The task:
In the answer, each line of the listing should appear again unchanged.

==========

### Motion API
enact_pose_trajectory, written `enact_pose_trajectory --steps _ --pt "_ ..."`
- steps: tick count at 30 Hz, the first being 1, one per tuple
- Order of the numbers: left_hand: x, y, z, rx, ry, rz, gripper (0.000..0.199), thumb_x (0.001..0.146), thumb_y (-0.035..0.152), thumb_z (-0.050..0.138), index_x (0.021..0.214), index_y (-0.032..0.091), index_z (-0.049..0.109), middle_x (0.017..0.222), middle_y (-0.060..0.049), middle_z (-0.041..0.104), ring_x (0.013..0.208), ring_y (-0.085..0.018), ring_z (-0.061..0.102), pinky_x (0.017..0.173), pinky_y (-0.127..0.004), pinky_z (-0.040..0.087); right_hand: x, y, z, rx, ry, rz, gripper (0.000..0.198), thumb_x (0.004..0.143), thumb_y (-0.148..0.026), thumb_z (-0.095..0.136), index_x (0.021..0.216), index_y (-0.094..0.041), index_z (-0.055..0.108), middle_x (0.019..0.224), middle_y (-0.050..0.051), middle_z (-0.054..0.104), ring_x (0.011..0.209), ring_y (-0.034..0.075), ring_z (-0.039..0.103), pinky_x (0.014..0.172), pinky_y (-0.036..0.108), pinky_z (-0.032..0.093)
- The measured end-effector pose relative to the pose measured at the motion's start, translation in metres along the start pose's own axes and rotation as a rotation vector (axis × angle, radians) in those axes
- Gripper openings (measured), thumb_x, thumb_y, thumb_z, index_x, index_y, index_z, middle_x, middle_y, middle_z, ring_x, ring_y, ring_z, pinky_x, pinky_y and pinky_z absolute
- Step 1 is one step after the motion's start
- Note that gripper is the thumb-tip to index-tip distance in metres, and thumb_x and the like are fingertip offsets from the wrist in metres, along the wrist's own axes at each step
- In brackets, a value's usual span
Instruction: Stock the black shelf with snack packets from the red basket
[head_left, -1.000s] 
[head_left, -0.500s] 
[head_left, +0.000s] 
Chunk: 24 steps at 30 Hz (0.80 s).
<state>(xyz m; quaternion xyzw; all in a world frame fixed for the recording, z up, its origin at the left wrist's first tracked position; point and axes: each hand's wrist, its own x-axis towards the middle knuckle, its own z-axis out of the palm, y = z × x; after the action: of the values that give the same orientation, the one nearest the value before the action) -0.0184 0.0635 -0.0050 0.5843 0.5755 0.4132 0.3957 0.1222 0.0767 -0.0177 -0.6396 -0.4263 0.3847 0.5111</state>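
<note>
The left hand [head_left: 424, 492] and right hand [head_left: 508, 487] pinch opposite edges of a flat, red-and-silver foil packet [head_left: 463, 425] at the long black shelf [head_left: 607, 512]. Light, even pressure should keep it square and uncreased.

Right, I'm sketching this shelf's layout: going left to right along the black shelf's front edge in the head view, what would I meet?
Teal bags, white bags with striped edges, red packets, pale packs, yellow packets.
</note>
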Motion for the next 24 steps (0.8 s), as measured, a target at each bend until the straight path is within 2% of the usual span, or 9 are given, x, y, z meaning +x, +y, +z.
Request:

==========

Task solution:
### Motion API
enact_pose_trajectory, written `enact_pose_trajectory --steps _ --pt "_ ..."`
- steps: tick count at 30 Hz, the first being 1, one per tuple
- Order of the numbers: left_hand: x, y, z, rx, ry, rz, gripper (0.000..0.199), thumb_x (0.001..0.146), thumb_y (-0.035..0.152), thumb_z (-0.050..0.138), index_x (0.021..0.214), index_y (-0.032..0.091), index_z (-0.049..0.109), middle_x (0.017..0.222), middle_y (-0.060..0.049), middle_z (-0.041..0.104), ring_x (0.013..0.208), ring_y (-0.085..0.018), ring_z (-0.061..0.102), pinky_x (0.017..0.173), pinky_y (-0.127..0.004), pinky_z (-0.040..0.087); right_hand: x, y, z, rx, ry, rz, gripper (0.000..0.198), thumb_x (0.004..0.143), thumb_y (-0.148..0.026), thumb_z (-0.095..0.136), index_x (0.021..0.216), index_y (-0.094..0.041), index_z (-0.055..0.108), middle_x (0.019..0.224), middle_y (-0.050..0.051), middle_z (-0.054..0.104), ring_x (0.011..0.209), ring_y (-0.034..0.075), ring_z (-0.039..0.103), pinky_x (0.014..0.172), pinky_y (-0.036..0.108), pinky_z (-0.032..0.093)
- The measured end-effector pose relative to the pose measured at the motion's start, translation in metres along the start pose's own axes and rotation as a rotation vector (axis × angle, radians) in those axes
- Gripper openings (measured), thumb_x, thumb_y, thumb_z, index_x, index_y, index_z, middle_x, middle_y, middle_z, ring_x, ring_y, ring_z, pinky_x, pinky_y and pinky_z absolute
- Step 1 is one step after the motion's start
- Note that gripper is the thumb-tip to index-tip distance in metres, and thumb_x and the like are fingertip offsets from the wrist in metres, along the wrist's own axes at each step
- In brackets, a value's usual span
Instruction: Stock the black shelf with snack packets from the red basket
[head_left, -1.000s] 
[head_left, -0.500s] 
[head_left, +0.000s] 
Chunk: 24 steps at 30 Hz (0.80 s).
<state>(xyz m; quaternion xyzw; all in a world frame fixed for the recording, z up, its origin at the left wrist's first tracked position; point and axes: each hand's wrist, its own x-axis towards the middle knuckle, its own z-axis out of the palm, y = z × x; after the action: of the values that give the same orientation, the one nearest the value before the action) -0.0184 0.0635 -0.0050 0.5843 0.5755 0.4132 0.3957 0.1222 0.0767 -0.0177 -0.6396 -0.4263 0.3847 0.5111</state>
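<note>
The left hand [head_left: 424, 492] and right hand [head_left: 508, 487] pinch opposite edges of a flat, red-and-silver foil packet [head_left: 463, 425] at the long black shelf [head_left: 607, 512]. Light, even pressure should keep it square and uncreased.

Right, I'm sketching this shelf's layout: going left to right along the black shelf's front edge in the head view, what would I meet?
Teal bags, white bags with striped edges, red packets, pale packs, yellow packets.
</note>
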Motion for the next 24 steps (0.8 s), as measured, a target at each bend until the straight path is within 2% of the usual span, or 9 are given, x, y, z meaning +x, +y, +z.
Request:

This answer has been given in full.